As soon as it received the green light to complete the Sun acquisition, Oracle moved on and acquired AmberPoint.
AmberPoint is a US company that offers application management and application performance measurement solutions.
It provides a real-time view into performance and runtime behavior of distributed applications, and raises alerts when SLA limits are approaching or when transactions fail to complete, or when certain business parameters are violated.
While this has no direct connection to virtualization, there’s at least another product in the virtualization industry that offers (or may offer in the future) similar capabilities: VMware AppSpeed, which was launched in July 2009 after the May 2008 acquisition of B-hive.
VMware and Oracle are both embracing the fabric computing approach.
VMware is working to control all tiers from the hypervisor up to the application level (see the acquisition of SpringSource and Zimbra), leaving everything below to its partners (and investors) EMC and Cisco.
Oracle already is in control of all tiers after the Sun acquisition, but it still has to provide a seamless integration.

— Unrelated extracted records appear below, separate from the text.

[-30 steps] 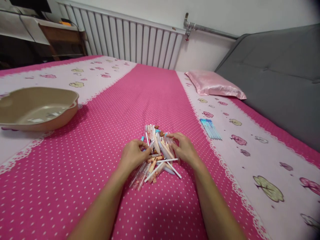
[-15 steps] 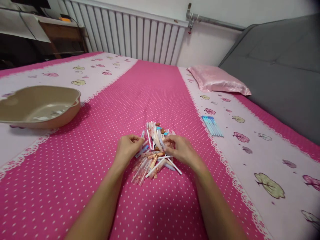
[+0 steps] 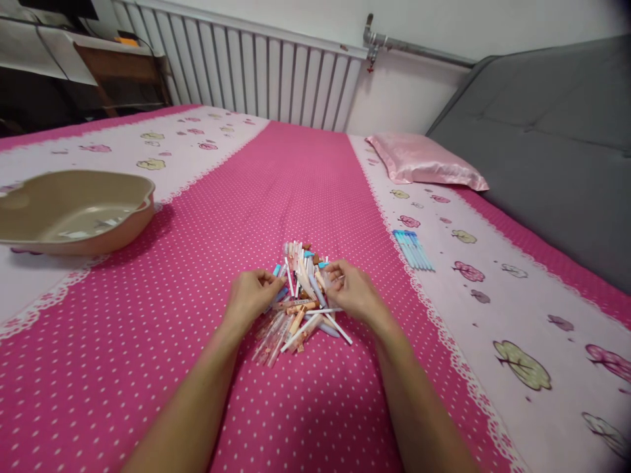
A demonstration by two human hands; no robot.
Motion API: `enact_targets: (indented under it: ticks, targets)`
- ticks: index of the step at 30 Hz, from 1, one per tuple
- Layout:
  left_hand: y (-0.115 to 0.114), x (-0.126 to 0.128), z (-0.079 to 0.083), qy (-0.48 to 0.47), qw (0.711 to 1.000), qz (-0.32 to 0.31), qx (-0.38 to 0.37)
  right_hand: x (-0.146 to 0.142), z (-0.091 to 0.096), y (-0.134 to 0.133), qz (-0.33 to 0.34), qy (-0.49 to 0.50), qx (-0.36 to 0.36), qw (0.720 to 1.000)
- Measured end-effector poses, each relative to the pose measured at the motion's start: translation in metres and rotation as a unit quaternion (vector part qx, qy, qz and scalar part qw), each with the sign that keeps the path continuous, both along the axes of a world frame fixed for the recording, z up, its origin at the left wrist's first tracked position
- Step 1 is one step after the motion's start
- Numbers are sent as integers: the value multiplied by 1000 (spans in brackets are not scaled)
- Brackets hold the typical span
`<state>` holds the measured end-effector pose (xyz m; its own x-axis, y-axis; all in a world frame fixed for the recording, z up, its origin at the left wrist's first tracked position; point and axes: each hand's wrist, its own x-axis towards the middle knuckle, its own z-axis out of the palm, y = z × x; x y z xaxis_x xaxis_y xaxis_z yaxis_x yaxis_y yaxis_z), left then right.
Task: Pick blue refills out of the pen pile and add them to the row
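"On the pink dotted bedspread [image 3: 300,414], between the two hands, what is seen?"

"A loose pile of pens [image 3: 302,299]. Clear, peach, white and lilac barrels are jumbled together, and bits of bright blue and brown are shown toward the far edge."

"Which way are they pointed?"

"No single direction is shared. At the near left, clear pens [image 3: 273,338] are laid slantwise, their long axes run from near left to far right. A white stick [image 3: 298,334] is laid much the same way. A lilac pen [image 3: 316,289] is pointed mostly away from the person, its far end tipped left."

"And the grips?"

"The left hand [image 3: 254,295] is held at the pile's left edge, thumb and forefinger almost brought together; whether a pen is pinched there cannot be told. The right hand [image 3: 355,289] is held at the right edge with its fingers half curled; what is held, if anything, cannot be told."

"What else is set out?"

"Blue pens [image 3: 414,251] are lined up side by side to the right, and a beige basin [image 3: 131,231] is placed well apart at the left."
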<state>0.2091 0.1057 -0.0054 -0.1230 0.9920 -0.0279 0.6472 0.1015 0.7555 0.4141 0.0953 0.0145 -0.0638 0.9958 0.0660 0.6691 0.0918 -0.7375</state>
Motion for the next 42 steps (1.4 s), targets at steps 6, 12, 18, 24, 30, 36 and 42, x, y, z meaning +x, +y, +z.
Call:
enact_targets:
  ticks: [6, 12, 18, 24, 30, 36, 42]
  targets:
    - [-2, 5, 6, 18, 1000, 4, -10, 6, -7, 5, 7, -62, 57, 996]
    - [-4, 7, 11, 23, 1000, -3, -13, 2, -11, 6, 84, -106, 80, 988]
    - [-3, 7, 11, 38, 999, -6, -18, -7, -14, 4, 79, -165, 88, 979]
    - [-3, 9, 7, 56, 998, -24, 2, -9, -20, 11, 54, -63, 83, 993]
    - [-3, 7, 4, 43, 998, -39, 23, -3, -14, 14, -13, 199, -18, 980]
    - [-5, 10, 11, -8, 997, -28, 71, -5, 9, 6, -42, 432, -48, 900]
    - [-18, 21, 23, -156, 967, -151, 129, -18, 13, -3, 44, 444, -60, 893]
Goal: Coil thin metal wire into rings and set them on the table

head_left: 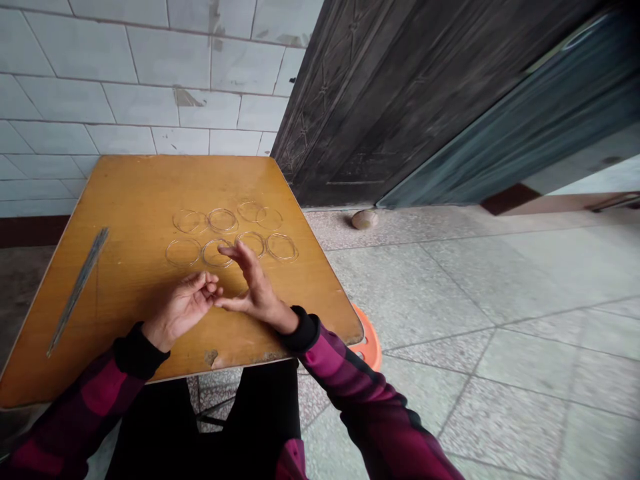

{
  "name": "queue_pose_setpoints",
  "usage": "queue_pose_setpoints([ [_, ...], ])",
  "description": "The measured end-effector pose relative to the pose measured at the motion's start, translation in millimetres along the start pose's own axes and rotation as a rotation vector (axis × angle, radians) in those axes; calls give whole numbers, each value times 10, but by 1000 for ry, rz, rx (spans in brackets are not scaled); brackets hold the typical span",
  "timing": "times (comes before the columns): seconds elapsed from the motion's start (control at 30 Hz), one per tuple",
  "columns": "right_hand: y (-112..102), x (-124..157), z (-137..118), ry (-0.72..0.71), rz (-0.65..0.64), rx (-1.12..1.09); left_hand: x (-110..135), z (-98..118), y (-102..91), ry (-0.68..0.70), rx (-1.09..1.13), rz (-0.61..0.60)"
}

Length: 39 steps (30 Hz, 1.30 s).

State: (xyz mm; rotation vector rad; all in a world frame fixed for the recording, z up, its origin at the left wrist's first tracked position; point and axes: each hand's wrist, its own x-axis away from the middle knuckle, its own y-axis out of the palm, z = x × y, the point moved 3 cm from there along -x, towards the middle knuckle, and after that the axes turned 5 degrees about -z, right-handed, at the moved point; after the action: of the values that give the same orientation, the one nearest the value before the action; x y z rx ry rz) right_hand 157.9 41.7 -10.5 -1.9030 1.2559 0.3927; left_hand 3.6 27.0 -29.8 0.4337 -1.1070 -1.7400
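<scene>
My left hand (pixel 186 305) is just above the table near its front, palm turned up and fingers curled in; whatever they pinch, if anything, is too small to make out. Beside it, my right hand (pixel 256 287) is open, thumb stretched toward the left fingertips and the other fingers raised apart from it. Beyond both hands, several thin wire rings (pixel 281 235) lie in two rough rows, some overlapping. One wire ring (pixel 206 248) is partly covered by the right fingers. On the left side lies a bundle of straight thin wires (pixel 80 287).
The wooden table (pixel 150 180) has a chipped front edge and stands against a white tiled wall (pixel 125 60). An orange stool (pixel 369 340) shows under its right corner. A roundish stone-like object (pixel 365 219) sits on the floor by the dark carved door (pixel 350 120).
</scene>
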Motion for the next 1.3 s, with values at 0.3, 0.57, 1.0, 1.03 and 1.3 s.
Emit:
queue_pose_setpoints([
  [0.3, -101, -19, 13, 68, -60, -71, -5, 90, -40, -7, -20, 55],
  [0.57, -106, -8, 188, 544, -21, -420, -9, 119, -92, -90, -131, 69],
  [1.0, -161, -23, 213, 687, 355, -614, 40, 174, -42, 15, -410, 76],
  [1.03, -157, -22, 216, 695, 367, -633, 46, 151, -35, -6, -425, 38],
  [1.3, -91, -12, 257, 785, 355, -858, 33, 87, -22, 20, -261, -39],
])
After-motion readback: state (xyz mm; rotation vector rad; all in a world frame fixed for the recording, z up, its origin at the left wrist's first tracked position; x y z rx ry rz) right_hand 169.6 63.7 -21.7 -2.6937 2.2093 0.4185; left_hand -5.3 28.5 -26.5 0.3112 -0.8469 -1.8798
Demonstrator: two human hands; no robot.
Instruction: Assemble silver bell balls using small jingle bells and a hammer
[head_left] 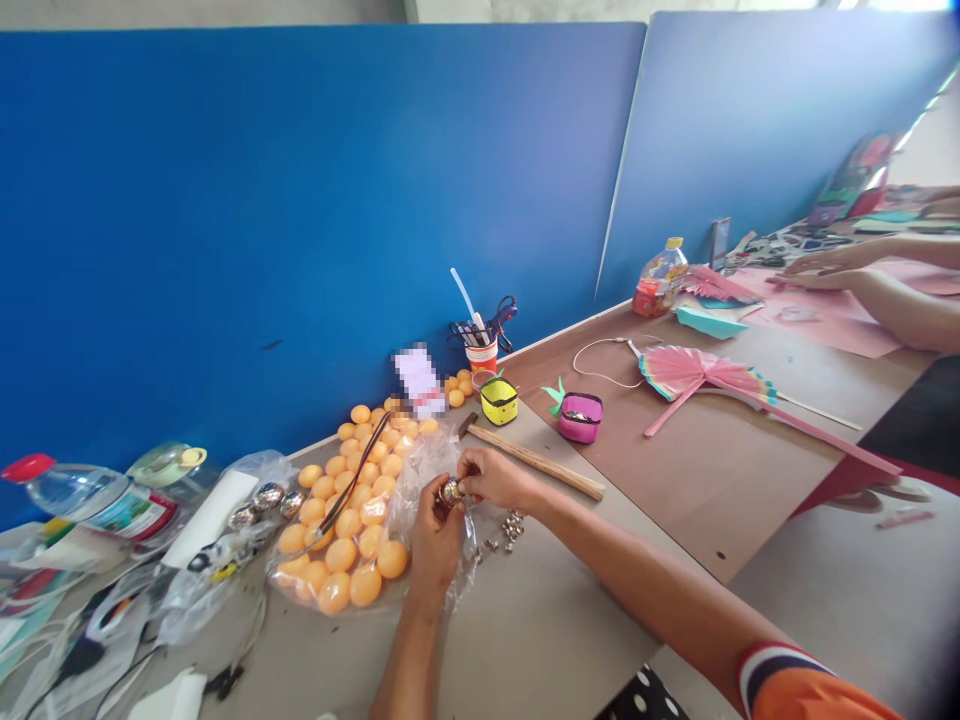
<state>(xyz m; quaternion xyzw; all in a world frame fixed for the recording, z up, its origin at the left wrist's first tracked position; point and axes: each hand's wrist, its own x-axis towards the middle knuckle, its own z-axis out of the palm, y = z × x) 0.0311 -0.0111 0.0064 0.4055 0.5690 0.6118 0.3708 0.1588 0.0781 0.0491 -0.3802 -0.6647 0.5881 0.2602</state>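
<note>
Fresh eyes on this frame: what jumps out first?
The heap of orange balls, partly in a clear bag, sits left of centre on the table, in front of the big blue partition. Beside the heap, the left hand and right hand pinch a small shiny metal piece together. Further right lies a pink paper fan.

A shared craft workshop: long tables (712, 470) along blue partition boards (300, 200), strewn with orange balls (352, 520), small metal bells (512, 525), a hammer (536, 460), a cup of pens and scissors (481, 345), pink paper fans (701, 375) and coloured paper (825, 320), with another person's arms (877, 290) at work alongside
</note>
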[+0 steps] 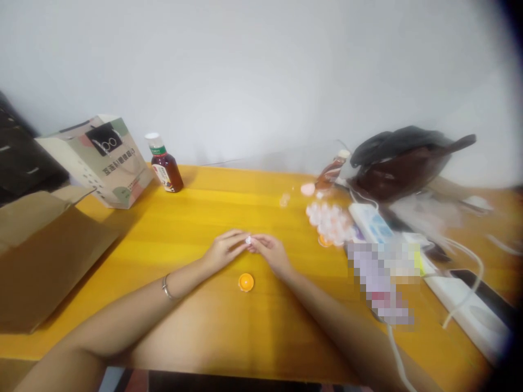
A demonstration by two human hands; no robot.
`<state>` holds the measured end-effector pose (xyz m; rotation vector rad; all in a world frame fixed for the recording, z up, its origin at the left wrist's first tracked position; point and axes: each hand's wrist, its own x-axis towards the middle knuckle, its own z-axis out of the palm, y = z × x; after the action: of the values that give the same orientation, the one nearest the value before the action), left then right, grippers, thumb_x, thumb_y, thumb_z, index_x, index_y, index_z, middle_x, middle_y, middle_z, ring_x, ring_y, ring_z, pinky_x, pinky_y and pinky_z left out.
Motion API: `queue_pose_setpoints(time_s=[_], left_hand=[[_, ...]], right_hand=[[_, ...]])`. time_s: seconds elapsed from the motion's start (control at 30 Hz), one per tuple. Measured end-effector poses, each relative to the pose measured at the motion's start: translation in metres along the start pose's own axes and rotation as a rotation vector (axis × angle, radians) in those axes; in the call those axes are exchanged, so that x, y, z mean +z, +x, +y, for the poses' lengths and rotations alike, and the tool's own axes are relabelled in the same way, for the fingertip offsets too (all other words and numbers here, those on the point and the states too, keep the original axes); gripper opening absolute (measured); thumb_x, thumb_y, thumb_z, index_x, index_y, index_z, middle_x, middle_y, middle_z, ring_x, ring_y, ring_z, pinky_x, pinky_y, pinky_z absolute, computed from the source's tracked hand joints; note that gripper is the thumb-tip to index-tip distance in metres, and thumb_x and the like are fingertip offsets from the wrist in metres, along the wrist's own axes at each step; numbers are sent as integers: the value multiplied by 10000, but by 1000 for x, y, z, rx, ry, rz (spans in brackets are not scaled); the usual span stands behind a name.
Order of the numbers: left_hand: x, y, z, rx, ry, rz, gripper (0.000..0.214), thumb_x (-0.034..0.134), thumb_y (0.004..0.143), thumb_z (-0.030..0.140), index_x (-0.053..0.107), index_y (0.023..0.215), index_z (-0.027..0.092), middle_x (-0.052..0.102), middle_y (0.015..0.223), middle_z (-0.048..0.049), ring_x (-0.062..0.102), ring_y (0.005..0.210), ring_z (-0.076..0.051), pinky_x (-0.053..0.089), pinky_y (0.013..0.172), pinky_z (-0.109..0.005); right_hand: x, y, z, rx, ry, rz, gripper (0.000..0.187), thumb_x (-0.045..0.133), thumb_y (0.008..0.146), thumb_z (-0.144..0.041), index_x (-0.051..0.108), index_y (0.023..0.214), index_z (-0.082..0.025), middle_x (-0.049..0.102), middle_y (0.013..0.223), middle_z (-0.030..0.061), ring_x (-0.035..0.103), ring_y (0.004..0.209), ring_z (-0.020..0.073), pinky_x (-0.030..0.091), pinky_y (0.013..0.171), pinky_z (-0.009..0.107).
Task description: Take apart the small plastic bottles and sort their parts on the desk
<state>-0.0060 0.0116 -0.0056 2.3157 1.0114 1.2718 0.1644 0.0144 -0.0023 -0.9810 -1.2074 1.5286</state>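
Observation:
Over the middle of the table, my left hand [224,250] and my right hand [273,253] meet at the fingertips. Both pinch a small white piece [248,239]; it is too small and blurred to name, and the fingers cover part of it. Just below them, a small round orange cup-like piece [245,282] with a paler centre rests on the wooden table [196,326], touched by neither hand. To the right of my right hand lies a cluster of small round whitish pieces [329,218], some with orange showing.
A cardboard box [49,256], a paper bag [110,169] and a dark red bottle with a white cap [166,169] stand left. Along the right are a dark bag [400,169], a blurred brownish bottle [333,171], a white power strip [466,310] and cables.

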Motion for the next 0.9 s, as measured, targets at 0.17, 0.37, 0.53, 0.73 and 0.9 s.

In both cases, there’s a real need for smart engines that automatically manipulate the fabric building blocks to guarantee the SLAs for all those mission-critical applications that customers may want to deploy. Those engines have to rely on some sort of intelligence to understand what application (or virtual machine) has a performance degradation and why. That’s here that products like AmberPoint and AppSpeed become handy.
Again: if Oracle will be able to integrate all the technologies it now owns in the proper way, it may come out of the blue with a remarkable cloud computing platform that actualizes exactly the VMware vision. Yes, even if Larry Ellison hates the term cloud computing.